La Cour suprême des États-Unis a mis un terme au feuilleton judiciaire opposant Donald Trump à E. Jean Carroll. Sans commentaire, les juges ont refusé de se saisir du recours déposé par l'ancien président, ouvrant la voie à l'exécution de la décision d'un tribunal fédéral de New York qui l'avait condamné à verser 5 millions de dollars à la plaignante. Cette décision rend la voie de recours ordinaire définitivement close pour le chef de l'État républicain, condamné en mai 2023 pour abus sexuel et diffamation.
E. Jean Carroll, chroniqueuse et autrice, avait accusé Donald Trump de l'avoir agressée dans les années 1990 dans un grand magasin new-yorkais. Le verdict, prononcé par un jury civil, avait accordé 2 millions de dollars pour l'agression et 3 millions pour diffamation, après que l'ancien président eut nié les faits et qualifié les accusations de « canular ». Donald Trump avait immédiatement annoncé son intention de faire appel, contestant la régularité de la procédure et la qualification des faits retenus.

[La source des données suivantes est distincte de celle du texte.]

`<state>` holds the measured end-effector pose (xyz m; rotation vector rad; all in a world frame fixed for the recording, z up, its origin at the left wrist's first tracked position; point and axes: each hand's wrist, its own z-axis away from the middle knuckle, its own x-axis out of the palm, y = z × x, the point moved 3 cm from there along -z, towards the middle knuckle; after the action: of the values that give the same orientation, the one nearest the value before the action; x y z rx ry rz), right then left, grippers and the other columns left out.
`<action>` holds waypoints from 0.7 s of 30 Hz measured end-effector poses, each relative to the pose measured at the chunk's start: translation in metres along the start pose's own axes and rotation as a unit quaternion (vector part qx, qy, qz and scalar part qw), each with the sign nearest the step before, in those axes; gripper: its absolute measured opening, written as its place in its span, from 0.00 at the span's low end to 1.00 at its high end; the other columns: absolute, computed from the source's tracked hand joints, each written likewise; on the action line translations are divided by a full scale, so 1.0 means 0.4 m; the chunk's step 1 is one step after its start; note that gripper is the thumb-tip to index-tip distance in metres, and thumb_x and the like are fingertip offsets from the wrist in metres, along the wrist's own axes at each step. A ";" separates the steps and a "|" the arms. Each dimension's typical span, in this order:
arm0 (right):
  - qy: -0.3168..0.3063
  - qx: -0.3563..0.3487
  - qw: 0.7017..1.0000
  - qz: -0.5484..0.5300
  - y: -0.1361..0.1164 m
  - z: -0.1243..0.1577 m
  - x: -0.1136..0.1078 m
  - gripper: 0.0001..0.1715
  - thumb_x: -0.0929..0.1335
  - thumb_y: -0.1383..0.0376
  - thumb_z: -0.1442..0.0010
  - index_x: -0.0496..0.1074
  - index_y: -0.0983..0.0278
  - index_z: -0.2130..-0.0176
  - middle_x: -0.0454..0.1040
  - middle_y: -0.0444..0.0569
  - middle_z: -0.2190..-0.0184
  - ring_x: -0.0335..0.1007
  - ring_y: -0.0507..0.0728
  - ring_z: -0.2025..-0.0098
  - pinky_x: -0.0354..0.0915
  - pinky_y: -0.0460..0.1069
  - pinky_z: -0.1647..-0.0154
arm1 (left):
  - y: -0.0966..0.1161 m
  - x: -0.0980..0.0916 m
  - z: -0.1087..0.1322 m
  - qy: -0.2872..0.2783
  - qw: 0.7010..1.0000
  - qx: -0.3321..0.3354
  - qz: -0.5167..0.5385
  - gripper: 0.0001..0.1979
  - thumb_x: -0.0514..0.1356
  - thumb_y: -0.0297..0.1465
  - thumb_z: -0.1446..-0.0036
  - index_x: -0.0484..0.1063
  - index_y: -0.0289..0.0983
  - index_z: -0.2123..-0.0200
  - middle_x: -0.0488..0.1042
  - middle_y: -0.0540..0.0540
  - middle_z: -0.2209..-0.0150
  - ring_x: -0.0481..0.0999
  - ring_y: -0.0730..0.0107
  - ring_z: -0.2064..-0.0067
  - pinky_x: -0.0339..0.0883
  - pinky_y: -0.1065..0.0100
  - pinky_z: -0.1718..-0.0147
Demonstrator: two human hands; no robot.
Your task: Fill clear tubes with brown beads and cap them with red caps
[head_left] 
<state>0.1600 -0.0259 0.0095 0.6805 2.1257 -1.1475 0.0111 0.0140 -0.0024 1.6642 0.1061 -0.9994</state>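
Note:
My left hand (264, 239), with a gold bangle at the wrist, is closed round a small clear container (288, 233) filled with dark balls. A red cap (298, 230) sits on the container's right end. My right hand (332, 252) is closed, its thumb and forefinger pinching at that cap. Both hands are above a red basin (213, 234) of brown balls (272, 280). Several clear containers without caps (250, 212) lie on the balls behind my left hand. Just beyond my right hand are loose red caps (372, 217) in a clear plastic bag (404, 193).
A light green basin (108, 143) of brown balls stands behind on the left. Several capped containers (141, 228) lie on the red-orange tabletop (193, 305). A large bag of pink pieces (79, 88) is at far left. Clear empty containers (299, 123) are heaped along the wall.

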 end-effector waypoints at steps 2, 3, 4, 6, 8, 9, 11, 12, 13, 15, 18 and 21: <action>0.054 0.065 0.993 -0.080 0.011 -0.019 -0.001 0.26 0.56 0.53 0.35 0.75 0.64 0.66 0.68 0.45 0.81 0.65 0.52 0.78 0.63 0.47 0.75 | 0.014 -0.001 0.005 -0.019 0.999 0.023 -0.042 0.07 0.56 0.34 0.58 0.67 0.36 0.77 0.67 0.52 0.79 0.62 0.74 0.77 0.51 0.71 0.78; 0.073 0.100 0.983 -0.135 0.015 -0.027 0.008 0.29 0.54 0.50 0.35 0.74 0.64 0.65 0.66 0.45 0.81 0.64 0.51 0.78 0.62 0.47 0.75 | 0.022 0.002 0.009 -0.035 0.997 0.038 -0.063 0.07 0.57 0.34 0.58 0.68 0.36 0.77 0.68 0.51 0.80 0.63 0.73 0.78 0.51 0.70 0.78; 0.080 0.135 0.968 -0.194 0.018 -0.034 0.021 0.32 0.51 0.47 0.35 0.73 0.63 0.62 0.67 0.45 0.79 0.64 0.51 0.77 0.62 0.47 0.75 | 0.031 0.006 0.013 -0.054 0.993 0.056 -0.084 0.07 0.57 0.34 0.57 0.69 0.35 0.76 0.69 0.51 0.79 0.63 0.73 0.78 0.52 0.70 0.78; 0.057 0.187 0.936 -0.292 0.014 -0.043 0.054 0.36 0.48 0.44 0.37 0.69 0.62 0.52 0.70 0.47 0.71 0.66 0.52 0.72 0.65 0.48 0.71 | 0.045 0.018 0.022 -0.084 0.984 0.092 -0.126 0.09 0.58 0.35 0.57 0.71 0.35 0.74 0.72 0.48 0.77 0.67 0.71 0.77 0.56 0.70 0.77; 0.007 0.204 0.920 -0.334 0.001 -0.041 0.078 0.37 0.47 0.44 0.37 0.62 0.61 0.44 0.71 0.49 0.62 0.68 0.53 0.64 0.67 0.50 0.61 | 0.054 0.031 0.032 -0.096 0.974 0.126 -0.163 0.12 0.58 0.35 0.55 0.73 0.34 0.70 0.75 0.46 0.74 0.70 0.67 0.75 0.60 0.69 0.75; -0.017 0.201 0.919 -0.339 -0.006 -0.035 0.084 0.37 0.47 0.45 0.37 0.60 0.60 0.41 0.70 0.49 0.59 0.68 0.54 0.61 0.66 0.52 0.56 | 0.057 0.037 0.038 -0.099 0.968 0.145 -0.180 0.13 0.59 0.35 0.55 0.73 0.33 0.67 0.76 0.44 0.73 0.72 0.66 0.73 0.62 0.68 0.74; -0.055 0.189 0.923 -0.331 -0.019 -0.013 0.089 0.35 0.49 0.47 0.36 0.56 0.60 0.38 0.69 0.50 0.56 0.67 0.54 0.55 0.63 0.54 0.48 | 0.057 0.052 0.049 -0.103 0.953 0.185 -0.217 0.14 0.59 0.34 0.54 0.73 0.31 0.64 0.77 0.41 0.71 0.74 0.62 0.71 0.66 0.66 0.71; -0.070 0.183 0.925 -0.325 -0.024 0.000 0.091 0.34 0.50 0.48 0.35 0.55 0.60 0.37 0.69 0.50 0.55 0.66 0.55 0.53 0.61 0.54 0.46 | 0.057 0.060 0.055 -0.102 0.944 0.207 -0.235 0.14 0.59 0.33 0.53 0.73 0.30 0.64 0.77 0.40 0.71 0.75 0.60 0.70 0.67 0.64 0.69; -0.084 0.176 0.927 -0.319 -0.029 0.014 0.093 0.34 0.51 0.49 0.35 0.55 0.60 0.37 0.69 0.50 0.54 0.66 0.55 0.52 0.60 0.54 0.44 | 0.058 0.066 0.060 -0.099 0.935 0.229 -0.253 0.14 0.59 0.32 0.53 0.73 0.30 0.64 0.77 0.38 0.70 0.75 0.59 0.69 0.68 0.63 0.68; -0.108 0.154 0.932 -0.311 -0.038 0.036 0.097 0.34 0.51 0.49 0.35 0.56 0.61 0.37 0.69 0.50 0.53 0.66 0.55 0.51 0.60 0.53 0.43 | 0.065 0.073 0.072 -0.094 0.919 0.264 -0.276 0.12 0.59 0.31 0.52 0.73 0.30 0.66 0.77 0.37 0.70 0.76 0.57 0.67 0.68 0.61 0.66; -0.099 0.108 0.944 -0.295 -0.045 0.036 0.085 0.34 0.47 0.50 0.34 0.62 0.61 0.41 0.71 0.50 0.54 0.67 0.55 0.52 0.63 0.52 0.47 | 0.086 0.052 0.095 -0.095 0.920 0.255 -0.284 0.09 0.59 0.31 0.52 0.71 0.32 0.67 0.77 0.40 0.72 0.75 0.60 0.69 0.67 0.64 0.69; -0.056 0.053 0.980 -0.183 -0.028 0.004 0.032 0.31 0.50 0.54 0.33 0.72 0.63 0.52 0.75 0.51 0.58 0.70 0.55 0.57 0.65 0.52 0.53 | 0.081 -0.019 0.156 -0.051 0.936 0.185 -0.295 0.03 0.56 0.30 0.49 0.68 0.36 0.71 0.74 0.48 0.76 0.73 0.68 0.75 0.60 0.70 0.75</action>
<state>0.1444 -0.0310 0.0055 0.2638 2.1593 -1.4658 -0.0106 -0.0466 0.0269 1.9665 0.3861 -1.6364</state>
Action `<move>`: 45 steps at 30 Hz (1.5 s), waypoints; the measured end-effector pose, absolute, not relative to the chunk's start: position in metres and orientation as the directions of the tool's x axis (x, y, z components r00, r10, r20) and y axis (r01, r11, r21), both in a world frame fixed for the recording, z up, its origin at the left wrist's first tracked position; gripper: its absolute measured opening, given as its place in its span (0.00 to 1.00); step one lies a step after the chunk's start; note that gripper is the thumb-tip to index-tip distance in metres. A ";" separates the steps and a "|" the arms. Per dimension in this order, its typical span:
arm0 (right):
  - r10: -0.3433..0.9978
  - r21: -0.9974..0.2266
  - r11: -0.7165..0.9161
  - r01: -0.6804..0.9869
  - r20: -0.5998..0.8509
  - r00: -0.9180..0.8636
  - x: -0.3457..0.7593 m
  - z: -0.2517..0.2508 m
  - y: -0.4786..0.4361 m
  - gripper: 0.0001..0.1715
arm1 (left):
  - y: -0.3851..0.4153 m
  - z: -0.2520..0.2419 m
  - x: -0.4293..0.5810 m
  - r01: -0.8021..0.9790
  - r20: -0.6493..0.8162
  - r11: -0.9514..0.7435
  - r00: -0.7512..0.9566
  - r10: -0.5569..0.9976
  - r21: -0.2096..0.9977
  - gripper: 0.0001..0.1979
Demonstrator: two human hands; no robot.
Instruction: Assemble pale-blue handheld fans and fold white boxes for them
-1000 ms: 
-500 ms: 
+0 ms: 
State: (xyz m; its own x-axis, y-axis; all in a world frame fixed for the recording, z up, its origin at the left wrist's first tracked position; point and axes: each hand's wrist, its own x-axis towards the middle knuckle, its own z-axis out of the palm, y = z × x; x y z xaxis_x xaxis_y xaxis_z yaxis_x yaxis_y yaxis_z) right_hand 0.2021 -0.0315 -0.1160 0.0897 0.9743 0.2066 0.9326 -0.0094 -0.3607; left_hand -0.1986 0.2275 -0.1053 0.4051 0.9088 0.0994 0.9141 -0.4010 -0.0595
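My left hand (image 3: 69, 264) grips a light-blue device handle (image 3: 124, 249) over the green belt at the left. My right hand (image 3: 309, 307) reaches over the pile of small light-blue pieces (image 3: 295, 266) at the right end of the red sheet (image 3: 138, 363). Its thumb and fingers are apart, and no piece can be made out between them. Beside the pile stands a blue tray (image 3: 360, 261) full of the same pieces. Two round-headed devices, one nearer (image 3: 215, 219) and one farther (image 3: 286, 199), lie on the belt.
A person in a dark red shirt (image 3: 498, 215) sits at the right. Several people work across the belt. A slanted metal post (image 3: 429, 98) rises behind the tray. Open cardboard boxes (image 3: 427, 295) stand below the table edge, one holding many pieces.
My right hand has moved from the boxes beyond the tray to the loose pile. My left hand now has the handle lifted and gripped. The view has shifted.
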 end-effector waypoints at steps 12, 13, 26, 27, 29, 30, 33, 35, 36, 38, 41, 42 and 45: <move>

Un long parcours judiciaire
La cour d'appel fédérale du deuxième circuit avait confirmé la condamnation en décembre 2024, rejetant les arguments de la défense. Donald Trump avait alors porté l'affaire devant la Cour suprême, qui a donc choisi de ne pas l'entendre. Cette issue était prévisible : la haute juridiction n'accorde le droit d'appel que dans une très faible proportion des requêtes, et seulement pour des questions constitutionnelles ou juridiques majeures.
Nouvelle demande de paiement
Aussitôt la décision connue, les avocats d'E. Jean Carroll ont demandé à la justice new-yorkaise de contraindre Donald Trump à verser la somme due, soit 5,5 millions de dollars intérêts compris. Ils ont déposé une requête en exécution du jugement, insistant sur le fait que l'ancien locataire de la Maison-Blanche ne disposait d'aucun nouveau recours. L'avocate de la plaignante, Roberta Kaplan, a déclaré dans un communiqué que sa cliente « attendait depuis longtemps que justice soit faite » et que « la procédure judiciaire avait enfin abouti ».
Implications politiques et financières
Cette ultime défaite judiciaire intervient alors que Donald Trump est de nouveau candidat à la présidence pour l'élection de 2028. Elle s'ajoute à une série de condamnations civiles et pénales, dont les verdicts dans l'affaire de fraudes financières de la Trump Organization et la condamnation pour falsification de documents comptables dans l'affaire Stormy Daniels. L'équipe juridique de l'ancien président a déjà annoncé qu'elle examinerait d'autres possibilités de recours, sans préciser lesquelles.
L'exécution de la condamnation, si elle est ordonnée, pourrait forcer Donald Trump à puiser dans ses liquidités ou à mobiliser des actifs. L'homme d'affaires, qui a toujours nié tout acte répréhensible, a qualifié la procédure judiciaire de « cirque politique » et de « chasse aux sorcières ». Il a promis de continuer à se battre « sur tous les fronts ».
Une affaire symbolique
Cette décision de la Cour suprême marque un tournant dans une affaire emblématique du mouvement #MeToo aux États-Unis. E. Jean Carroll a salué la décision, estimant qu'elle prouvait que « personne, pas même un président, n'est au-dessus de la loi ». Son avocate a précisé que la somme due, augmentée des intérêts, s'élève aujourd'hui à 5,5 millions de dollars, et que les démarches de recouvrement seraient engagées sans délai.